The findings surprised researches, who expected commercially negotiated rates to be lower because an individual has less bargaining power than insurers.

“This tells us there is some inefficiency in the commercial insurance purchasing process,” said Ge Bai, an accounting professor at Johns Hopkins University and co-author of the study, adding that administrative costs are baked into the negotiated price. “I’m always skeptical of arguments that insurers’ interest is aligned with patients and payers—they have no fiduciary responsibility to best serve patients.”

The approximately 26 million Americans without insurance typically pay a cash rate that hospitals unilaterally set. Hospitals would often set those prices based on their chargemaster, which list highly inflated “gross charges” for procedures. Those documents remained hidden from the public until the price transparency mandate went into effect Jan. 1.

In addition to publishing their chargemaster, hospitals were required to post machine-readable files of the rates for 300 “shoppable services” they negotiate with payers and discounted cash prices, which the Centers for Medicare and Medicaid Services hopes will curb higher-than-average prices.

But compliance has been spotty—only 922 of the 5,359 hospitals reviewed by Turquoise Health had posted their cash price and negotiated commercial price for 70 basic services, according to the study. Some hospitals will opt to pay the fine, which can be as high as $2 million per year, rather than disclose their pricing data.

“The more expensive the hospital service, the more they didn’t want to publicize the prices,” said John (Xuefeng) Jiang, an accounting professor at Michigan State University and lead author of the study.

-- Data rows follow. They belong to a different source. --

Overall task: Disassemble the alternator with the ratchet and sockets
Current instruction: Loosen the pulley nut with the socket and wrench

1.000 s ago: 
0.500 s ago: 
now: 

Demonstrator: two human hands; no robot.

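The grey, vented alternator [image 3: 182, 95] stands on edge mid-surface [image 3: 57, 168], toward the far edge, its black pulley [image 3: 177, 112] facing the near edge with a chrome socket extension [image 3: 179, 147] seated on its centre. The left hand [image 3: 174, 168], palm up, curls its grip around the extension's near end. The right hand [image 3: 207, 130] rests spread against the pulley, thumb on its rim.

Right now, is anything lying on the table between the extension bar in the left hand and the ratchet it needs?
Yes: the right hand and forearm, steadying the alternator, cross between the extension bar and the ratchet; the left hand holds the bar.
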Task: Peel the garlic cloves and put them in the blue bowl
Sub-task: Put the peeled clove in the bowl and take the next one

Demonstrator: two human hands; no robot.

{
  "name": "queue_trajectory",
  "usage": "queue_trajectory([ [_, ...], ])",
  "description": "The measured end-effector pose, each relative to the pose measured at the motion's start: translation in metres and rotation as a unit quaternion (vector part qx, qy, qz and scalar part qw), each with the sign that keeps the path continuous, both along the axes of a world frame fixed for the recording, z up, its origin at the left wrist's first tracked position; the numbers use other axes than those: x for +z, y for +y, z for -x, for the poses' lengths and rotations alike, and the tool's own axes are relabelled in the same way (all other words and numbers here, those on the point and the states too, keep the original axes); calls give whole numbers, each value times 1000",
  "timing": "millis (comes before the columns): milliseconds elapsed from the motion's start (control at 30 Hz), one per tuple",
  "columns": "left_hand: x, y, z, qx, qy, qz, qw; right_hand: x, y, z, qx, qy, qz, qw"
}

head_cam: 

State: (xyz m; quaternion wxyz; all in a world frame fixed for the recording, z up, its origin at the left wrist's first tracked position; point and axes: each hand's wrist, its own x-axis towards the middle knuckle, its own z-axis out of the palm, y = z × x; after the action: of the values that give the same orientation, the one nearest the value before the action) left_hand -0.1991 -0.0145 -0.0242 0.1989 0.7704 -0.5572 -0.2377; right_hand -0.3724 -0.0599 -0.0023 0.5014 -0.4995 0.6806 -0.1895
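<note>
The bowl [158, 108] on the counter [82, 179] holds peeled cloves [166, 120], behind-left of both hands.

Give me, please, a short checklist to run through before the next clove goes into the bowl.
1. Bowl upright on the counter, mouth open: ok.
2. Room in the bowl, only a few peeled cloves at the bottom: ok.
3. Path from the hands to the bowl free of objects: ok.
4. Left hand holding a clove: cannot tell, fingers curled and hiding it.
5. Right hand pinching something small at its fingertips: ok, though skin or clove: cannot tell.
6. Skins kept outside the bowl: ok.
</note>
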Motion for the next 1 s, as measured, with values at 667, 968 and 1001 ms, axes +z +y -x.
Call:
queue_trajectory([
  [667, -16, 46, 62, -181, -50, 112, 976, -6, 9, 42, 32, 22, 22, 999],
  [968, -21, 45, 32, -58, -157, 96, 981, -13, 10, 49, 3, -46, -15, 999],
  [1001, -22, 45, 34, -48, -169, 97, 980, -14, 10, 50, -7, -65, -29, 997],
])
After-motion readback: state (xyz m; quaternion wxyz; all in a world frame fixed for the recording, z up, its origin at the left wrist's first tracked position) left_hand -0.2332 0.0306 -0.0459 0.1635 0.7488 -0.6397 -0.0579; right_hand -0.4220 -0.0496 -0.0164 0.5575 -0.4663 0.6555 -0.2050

More Americans are circumventing their insurance at the pharmacy counter, although the practice is seemingly less common at hospitals. Nearly half of the workforce was enrolled in a high-deductible health plan in 2020, according to Kaiser Family Foundation data, which means they would pay out of pocket for prescriptions or procedures until they reached their deductible.

If more patients take the discounted cash price, that could incentivize insurers to negotiate better deals with providers, Bai said. Policymakers can encourage patients to pay directly for routine services and subsidize health savings accounts for the economically disadvantaged, she said.

“These services have huge variations in price—that tells us competition is limited,” Bai said.

Commercial prices for procedures vary wildly between hospitals, or even between payer types at the same hospital. C-section prices across one large California health system’s hospital network ranged from $7,634 to $70,553, data from the Health Care Cost Institute shows.